Distance and dissonance

Grand Canyon, Smithsonian Magazine

Grand Canyon, Smithsonian Magazine

My emotions and I tend to be connected to one another primarily by distance. I was trying to think of how to explain this and it reminded me of these photos I saw of the Grand Canyon last year. I’ve never been to the Grand Canyon, but this giant hole in the earth is occasionally, rarely, and spectacularly filled with a fog that almost completely obliterates it. For me, this is what the adoption fog feels like — that space between me and what I feel has often been smoothed over by a cavern I can’t see. Others have explained the “fog” more clearly than I have, but this is what it is like for me.

I am temperamentally even-keeled. I always thought this was weird, odd, unnatural, or just plain wrong. I generally don’t do “big” emotions. I’m happy, sad, whatever, but the whole world doesn’t know. In the family in which I was raised, this is not how emotions are done. Anger is big, flaring, explosive — and then gone. Happy is raucous, loud, joyous, and often the neighbors hear it. That’s how people feel and express, right? Maybe so. And interestingly, my first mother and her family are also pretty boisterous and extroverted.

I am introverted, temperamentally unsuited to big displays of emotion, and often quiet. I adore libraries in part because no one is loud in them (this is starting to change, and I am not on board). Anger for me is a long, slow simmer with a few eye flares and a lot of avoidance because I don’t “do” angry. I have issues with it. Happy is often very very quiet, but very very satisfied. I’m not afraid of conflict, as I’d rather talk it out and know where I stand, but let’s do it privately.

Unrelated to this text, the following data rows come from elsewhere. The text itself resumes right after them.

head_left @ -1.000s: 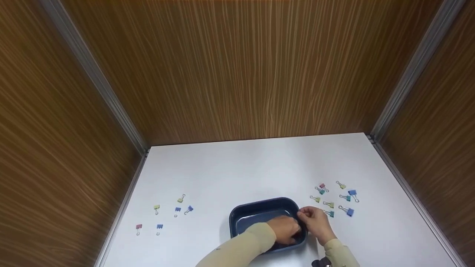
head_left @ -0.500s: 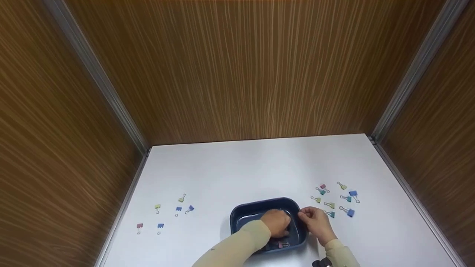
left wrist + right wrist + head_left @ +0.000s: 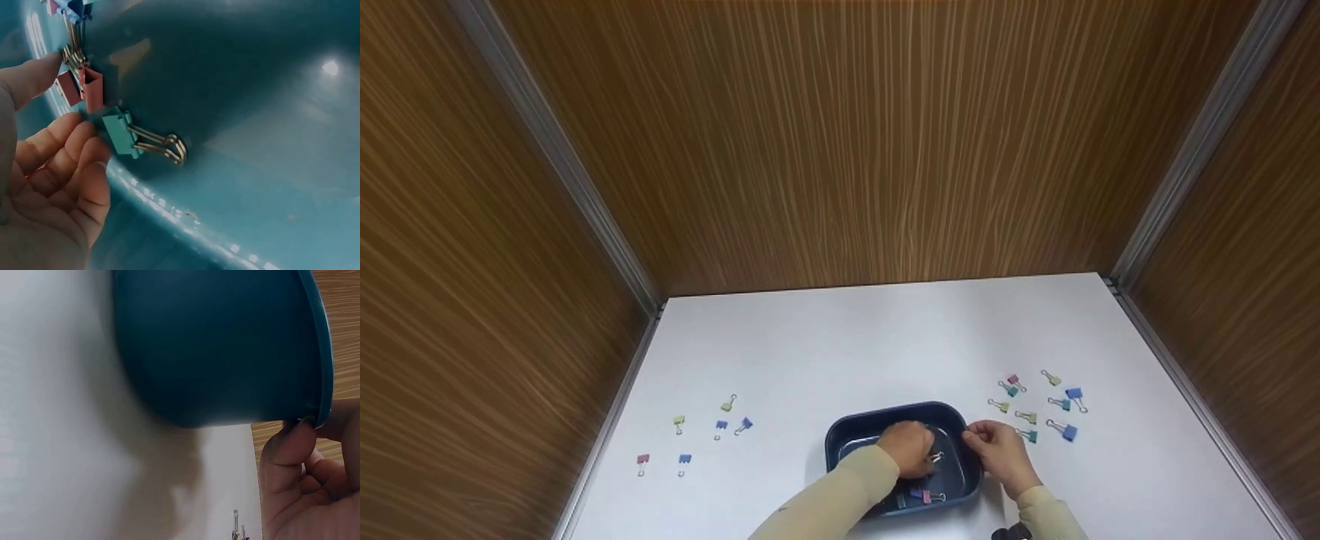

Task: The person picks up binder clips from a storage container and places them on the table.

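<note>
My left hand (image 3: 907,448) reaches down inside a dark blue rectangular plastic tray (image 3: 885,417). In the left wrist view its thumb and loosely bent fingers are spread apart, the thumb tip right at the wire handles of a red binder clip (image 3: 94,90). A teal binder clip (image 3: 118,135) lies by the fingertips, and a blue binder clip (image 3: 72,10) is partly cut off at the top. My right hand (image 3: 1001,454) pinches the tray's right rim between thumb and fingers. Near the tray's front wall sits a pink binder clip (image 3: 927,496). My left forearm hides part of the tray.
On the white table (image 3: 840,345), several binder clips lie scattered to the right, among them a blue clip (image 3: 1068,433) and a yellow clip (image 3: 1026,417). Others, including a red clip (image 3: 643,459), are spread at the left. Wood-grain panels (image 3: 840,150) enclose the back and sides.
My left hand has moved leftward inside the tray, away from its right end, uncovering clips on the tray floor. My right hand keeps its hold on the rim.
</note>
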Available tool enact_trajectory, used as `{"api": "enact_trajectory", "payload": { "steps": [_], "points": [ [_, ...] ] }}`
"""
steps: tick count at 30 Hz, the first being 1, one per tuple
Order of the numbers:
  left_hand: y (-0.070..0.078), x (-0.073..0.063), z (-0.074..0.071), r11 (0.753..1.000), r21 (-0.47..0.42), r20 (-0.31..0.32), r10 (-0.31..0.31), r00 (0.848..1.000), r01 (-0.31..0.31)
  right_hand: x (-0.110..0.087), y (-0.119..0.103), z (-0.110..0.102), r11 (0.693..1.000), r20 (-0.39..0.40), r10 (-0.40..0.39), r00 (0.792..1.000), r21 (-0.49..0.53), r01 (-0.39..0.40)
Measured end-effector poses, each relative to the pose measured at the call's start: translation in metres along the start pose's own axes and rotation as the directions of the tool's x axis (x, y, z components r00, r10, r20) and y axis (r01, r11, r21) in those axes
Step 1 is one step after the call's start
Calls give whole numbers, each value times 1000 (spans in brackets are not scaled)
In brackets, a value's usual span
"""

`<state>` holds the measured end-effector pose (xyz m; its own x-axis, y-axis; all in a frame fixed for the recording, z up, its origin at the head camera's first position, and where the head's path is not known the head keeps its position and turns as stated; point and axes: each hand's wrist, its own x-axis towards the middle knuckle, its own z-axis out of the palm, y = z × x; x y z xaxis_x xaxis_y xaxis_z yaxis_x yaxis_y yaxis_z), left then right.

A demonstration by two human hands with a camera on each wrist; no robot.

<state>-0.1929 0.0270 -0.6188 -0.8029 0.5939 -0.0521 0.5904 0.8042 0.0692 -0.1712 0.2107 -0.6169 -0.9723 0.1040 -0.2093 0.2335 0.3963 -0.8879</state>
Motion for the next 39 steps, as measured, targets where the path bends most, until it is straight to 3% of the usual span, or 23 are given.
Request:
{"api": "enact_trajectory", "payload": {
  "steps": [5,9,14,21,26,31,34,39],
  "points": [
    [-3,-1,-2,1000,-29,36,-2,999,3,-1,-1,-1,1000,-2,-3,1000,-2,3],
    [-4,-2,-3,999,-43,22,20,1000,-19,-2,-2,0,1000,4,10,1000,-1,-10],
    [-5,-3,-8,994,-91,-44,59,997,-63,-2,-1,0,1000,9,24,1000,3,-24],
    [-18,-7,-33,956,-283,-160,35,987,-80,-1,-1,0,1000,10,13,1000,-1,-13],
    [-42,-15,-48,943,-321,-278,-10,961,-83,-1,-2,0,1000,4,10,1000,-5,-10],
    [-74,-27,-55,906,-423,-326,-141,935,-11,-1,-3,-1,1000,2,9,1000,1,-9],
    [-93,-35,-55,880,-475,-353,-214,911,22,-1,-2,-1,1000,2,15,1000,0,-15],
    [-126,-50,-49,850,-520,-400,-328,856,83,-1,-2,-1,1000,10,27,1000,-10,-27]
  ]
}}
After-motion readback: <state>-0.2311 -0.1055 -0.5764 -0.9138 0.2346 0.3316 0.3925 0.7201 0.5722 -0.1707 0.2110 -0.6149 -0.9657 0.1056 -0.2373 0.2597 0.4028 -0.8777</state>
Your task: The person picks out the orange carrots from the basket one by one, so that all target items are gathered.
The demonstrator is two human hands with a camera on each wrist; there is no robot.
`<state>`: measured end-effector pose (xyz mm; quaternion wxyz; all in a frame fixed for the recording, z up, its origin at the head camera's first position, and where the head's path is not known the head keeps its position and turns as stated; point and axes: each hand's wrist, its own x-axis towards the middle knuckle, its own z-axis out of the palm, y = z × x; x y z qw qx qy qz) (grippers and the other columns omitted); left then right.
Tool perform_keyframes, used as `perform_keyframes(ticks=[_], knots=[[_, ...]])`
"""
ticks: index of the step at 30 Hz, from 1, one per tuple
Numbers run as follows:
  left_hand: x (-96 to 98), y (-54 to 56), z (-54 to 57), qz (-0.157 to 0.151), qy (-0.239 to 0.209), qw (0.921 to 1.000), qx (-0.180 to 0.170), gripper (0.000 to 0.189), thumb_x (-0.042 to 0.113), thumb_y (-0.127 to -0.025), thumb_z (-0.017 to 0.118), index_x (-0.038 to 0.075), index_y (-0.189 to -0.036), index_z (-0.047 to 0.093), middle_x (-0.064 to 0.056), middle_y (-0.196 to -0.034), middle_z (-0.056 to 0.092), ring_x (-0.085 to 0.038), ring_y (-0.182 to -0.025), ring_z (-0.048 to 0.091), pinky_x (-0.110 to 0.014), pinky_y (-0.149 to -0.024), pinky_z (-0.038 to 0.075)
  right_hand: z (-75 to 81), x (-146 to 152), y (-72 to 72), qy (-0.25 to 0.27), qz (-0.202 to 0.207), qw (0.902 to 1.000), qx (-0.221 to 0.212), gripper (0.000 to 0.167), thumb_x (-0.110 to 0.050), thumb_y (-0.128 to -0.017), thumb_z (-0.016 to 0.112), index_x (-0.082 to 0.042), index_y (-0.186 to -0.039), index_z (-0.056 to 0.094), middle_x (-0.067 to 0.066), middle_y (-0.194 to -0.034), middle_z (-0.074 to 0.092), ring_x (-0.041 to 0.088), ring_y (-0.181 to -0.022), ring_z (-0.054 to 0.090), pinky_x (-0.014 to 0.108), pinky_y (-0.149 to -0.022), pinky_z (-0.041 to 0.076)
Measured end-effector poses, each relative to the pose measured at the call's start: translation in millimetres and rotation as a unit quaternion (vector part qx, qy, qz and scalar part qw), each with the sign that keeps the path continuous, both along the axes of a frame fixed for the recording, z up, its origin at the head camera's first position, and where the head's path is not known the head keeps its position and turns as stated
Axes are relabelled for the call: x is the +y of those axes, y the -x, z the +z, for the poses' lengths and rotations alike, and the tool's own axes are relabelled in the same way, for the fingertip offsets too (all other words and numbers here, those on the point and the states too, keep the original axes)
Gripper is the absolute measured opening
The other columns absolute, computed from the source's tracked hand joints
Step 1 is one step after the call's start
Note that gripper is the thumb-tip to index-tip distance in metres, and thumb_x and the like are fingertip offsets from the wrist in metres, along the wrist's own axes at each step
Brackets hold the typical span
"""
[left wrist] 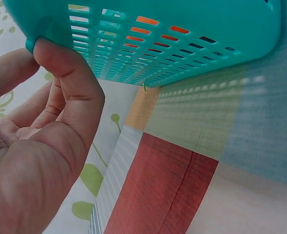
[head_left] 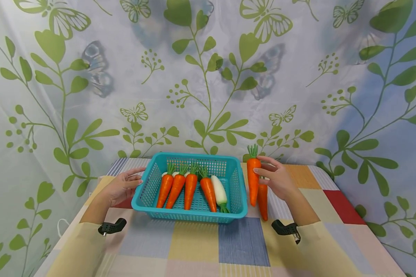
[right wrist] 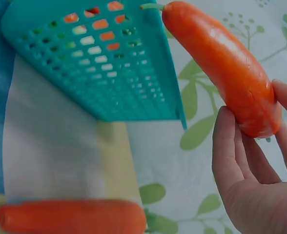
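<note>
My right hand (head_left: pixel 278 180) pinches an orange carrot (head_left: pixel 252 181) between thumb and fingers near its thick, leafy end, beside the basket's right wall. The tip points down in the head view. Below and behind that hand a second carrot (head_left: pixel 262 202) lies on the table. At the opposite side, my left hand (head_left: pixel 124 186) pinches the rim of the turquoise plastic basket (left wrist: pixel 192 19). Inside it lie several carrots (head_left: pixel 190 188) side by side, leaves toward the back. A white radish (head_left: pixel 218 188) rests to their right with its leaves toward the front.
A patchwork-patterned cloth (head_left: pixel 194 244) covers the table under the basket. Behind the table hangs a pale curtain (head_left: pixel 225 100) printed with green leaves and butterflies. More white vegetables show partly behind the carrots. Dark straps (head_left: pixel 112 227) with small devices sit on both wrists.
</note>
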<state>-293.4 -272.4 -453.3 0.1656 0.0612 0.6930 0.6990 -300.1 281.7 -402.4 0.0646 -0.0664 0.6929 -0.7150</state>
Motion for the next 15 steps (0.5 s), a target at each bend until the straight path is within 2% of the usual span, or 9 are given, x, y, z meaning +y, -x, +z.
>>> perform_keyframes(ticks=[6, 15], knots=[[0.5, 0.3, 0.8, 0.001, 0.0, 1.0, 0.0, 0.071, 0.014, -0.103, 0.061, 0.006, -0.162, 0.023, 0.001, -0.113, 0.068, -0.012, -0.101, 0.071, -0.04, -0.097, 0.059, -9.8, 20.2, -2.1, 0.013, -0.011, 0.9998, 0.007, 0.053, -0.013, -0.1, 0.067, -0.012, -0.149, 0.047, -0.003, -0.121, 0.062, 0.016, -0.105, 0.068, 0.034, -0.086, 0.063], [0.2, 0.7, 0.4, -0.002, -0.006, 1.0, -0.004, 0.071, 0.013, -0.103, 0.061, 0.006, -0.162, 0.023, 0.002, -0.111, 0.069, -0.012, -0.1, 0.072, -0.04, -0.097, 0.059, -23.7, 43.0, -4.8, -0.017, -0.036, 0.9988, 0.027, 0.06, -0.018, -0.099, 0.069, -0.011, -0.154, 0.043, -0.006, -0.126, 0.06, 0.011, -0.104, 0.069, 0.029, -0.085, 0.063]])
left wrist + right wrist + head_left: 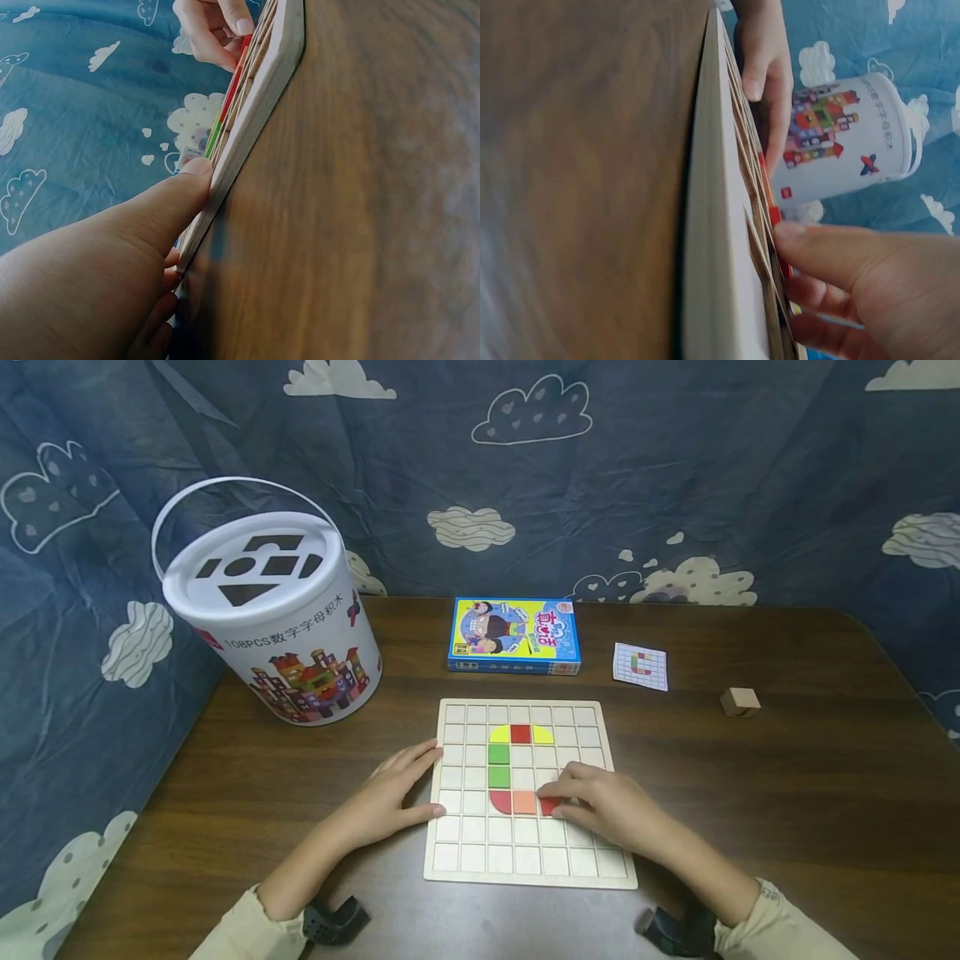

The problem with the canyon? Wait, no. The problem with the fog that fills the canyon is that I often find myself at the bottom wondering what in the world just happened. How did I get to this place, why I am crying, what just happened?

This weekend is always a minefield for me. My father’s birthday and the anniversary of his death fall within two days of each other. This year, I was unaware that it was on me until many hours after I’d cracked wide open. I’m still recovering some sense of equilibrium. Earlier this year, I made contact with my biological father. I got some family information I wanted, but was otherwise not particularly welcomed. I think, in retrospect (although I’m not sure I have enough distance for that), this has made these days of remembrance a little harder this year.